There are a few things I just don’t buy in film. One is the Movie Star as Musician.

Whether it’s Al Pacino in Danny Collins, Gwyneth Paltrow in Country Strong, Keira Knightley in Begin Again or Colin Farrell in Crazy Heart it’s cringe-ho! There are exceptions of course: Jeff Bridges in Crazy Heart, Robert Duvall in Tender Mercies being just two, and Almost Famous gets a pass because it’s Almost Famous (oddly this bias – and it is a bias – doesn’t extend to biopics with Jamie Foxx and Joaquin Phoenix excelling in Ray and Walk The Line respectively). In this light drama the imperial Meryl sadly falls into the former category.

She plays Ricki, a broke sixty-year-old checkout girl forced to take orders from floor managers in their twenties. She makes ends meet as the frontwoman in LA bar band The Flash (boasting Rick Springfield on lead guitar and Bernie Worrell on keyboards) working through those Rock hits that Middle America love so much (Tom Petty and, eh, Pink).

Thankfully, director Jonathan Demme keeps the drama off stage: after only a couple of short numbers, ex-husband Kevin Kline, a prominent businessman, is on the blower asking her to fly to Indianapolis to console daughter Julie (a terrific Gummer) when her husband leaves her for another woman. Ricki hasn’t been the typical mom, leaving when her three children when were very young - she even missed Julie’s wedding – and takes the opportunity to make amends…

Ricki and the Flash initially makes good on this decent if familiar set up.

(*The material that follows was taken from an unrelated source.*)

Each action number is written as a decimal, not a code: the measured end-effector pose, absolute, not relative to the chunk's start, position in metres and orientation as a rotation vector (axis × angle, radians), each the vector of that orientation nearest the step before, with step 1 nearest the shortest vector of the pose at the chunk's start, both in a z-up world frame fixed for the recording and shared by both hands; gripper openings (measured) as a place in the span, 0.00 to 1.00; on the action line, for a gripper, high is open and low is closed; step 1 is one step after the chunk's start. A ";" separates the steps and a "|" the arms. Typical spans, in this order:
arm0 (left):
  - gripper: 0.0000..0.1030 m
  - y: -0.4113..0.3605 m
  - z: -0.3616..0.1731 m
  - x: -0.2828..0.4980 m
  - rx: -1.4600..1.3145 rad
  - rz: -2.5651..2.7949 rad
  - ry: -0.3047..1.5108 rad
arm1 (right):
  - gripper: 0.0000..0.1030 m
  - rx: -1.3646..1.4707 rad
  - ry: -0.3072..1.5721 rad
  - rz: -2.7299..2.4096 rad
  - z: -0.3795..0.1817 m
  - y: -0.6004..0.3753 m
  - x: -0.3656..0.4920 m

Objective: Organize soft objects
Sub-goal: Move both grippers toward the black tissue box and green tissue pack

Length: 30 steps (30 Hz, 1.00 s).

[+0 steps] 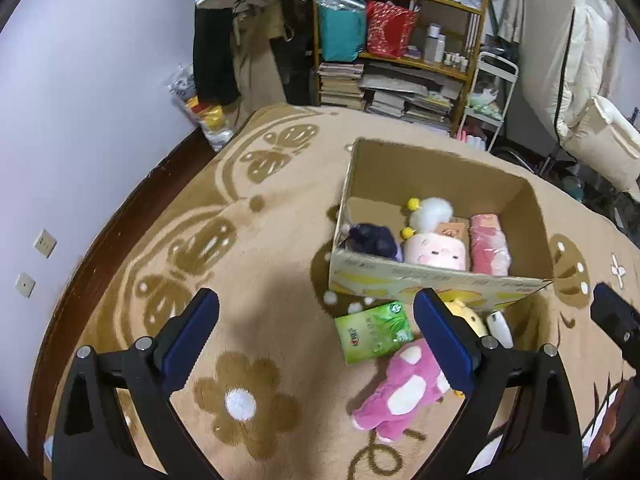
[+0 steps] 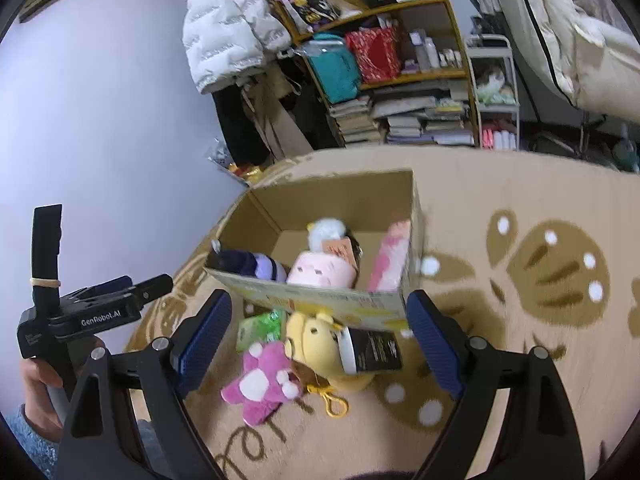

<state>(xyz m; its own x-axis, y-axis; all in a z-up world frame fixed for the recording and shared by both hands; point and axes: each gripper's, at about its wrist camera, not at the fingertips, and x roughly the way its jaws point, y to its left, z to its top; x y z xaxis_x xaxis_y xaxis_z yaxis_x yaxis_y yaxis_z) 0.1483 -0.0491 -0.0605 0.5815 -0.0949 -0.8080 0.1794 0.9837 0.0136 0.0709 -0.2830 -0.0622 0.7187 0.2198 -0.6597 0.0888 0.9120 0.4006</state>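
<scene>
A beige blanket (image 1: 280,248) with brown flower and butterfly patterns covers the surface on which everything lies. Beyond its far edge stands a wooden bookshelf (image 1: 400,40) stacked with books, bags and bottles, with a white puffer jacket (image 2: 228,36) hanging to its left.

On the blanket sits an open cardboard box (image 1: 440,184), its printed yellow front wall facing the cameras. Inside it, from left to right, lie a dark purple plush (image 1: 374,240), a pink-faced plush doll (image 1: 436,252) with a white pompom and yellow bobbles, and a pink wrapped soft pack (image 1: 490,248) against the right wall.

Just in front of the box, a cluster of things lies on the blanket: a yellow plush (image 2: 320,344) touching the box front, with a yellow clip at its lower end; a pink and white plush (image 2: 262,384) beside it, nearer the cameras; a green tissue pack (image 1: 374,332) to the left, close to the box; and a black tube with a white cap (image 2: 372,350) resting across the yellow plush.

The left gripper (image 1: 316,338) hovers over the blanket to the left of the cluster, its jaws spread wide and holding nothing. The right gripper (image 2: 318,346) hangs above the cluster, its jaws also wide apart and empty, with the yellow plush and the tube seen between its blue pads (image 2: 434,344).
</scene>
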 end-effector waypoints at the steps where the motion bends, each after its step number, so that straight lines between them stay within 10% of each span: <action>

The dialogue is sharp and cutting and loaded, and Streep, Kline and Gummer enjoy a great dynamic that just keeps piling new elements on top of each other. There’s Kline who may still have feelings for her, there’s the suicidal Gummer, there’s son Josh (Sebastian Stan) who is engaged and hasn’t invited Ricki to the wedding, and there’s the acerbic Adam (Nick Westrate), the older son who is gay and enjoys rubbing Ricki’s face in it… despite Ricki not caring one way or the other. Then there’s Kline’s new wife Maureen (McDonald), who arrives home to make sure Ricki knows her place. The stage is set for a right ding dong.

But then writer Diablo Cody takes a head stagger and Ricki and the Flash falls off the side of the stage. Instead of keeping Ricki in the house with all this tension and baggage, Cody has her move back to LA where she reconciles with on again-off again partner Springfield. They rekindle their love for music and each other. Then she receives a letter of apology from Maureen. All’s good and well.

Sorry, but this isn’t the story. The story is back in Indianapolis with that hotbed of tension. To up sticks like this is a bizarre decision from the Juno and Young Adult writer and one which Ricki… never recovers: from here on out everyone is nice to each other. Nice. When did good drama stem from people being kind to each other all the time?

But the worst sin is putting Meryl back on stage for extended periods and have her ‘rock out’. She patrols the stage with her rhythm guitar and – God – makes her way down into the audience (of seven - including bar staff) to enjoy a drink between licks. Cringe-ho!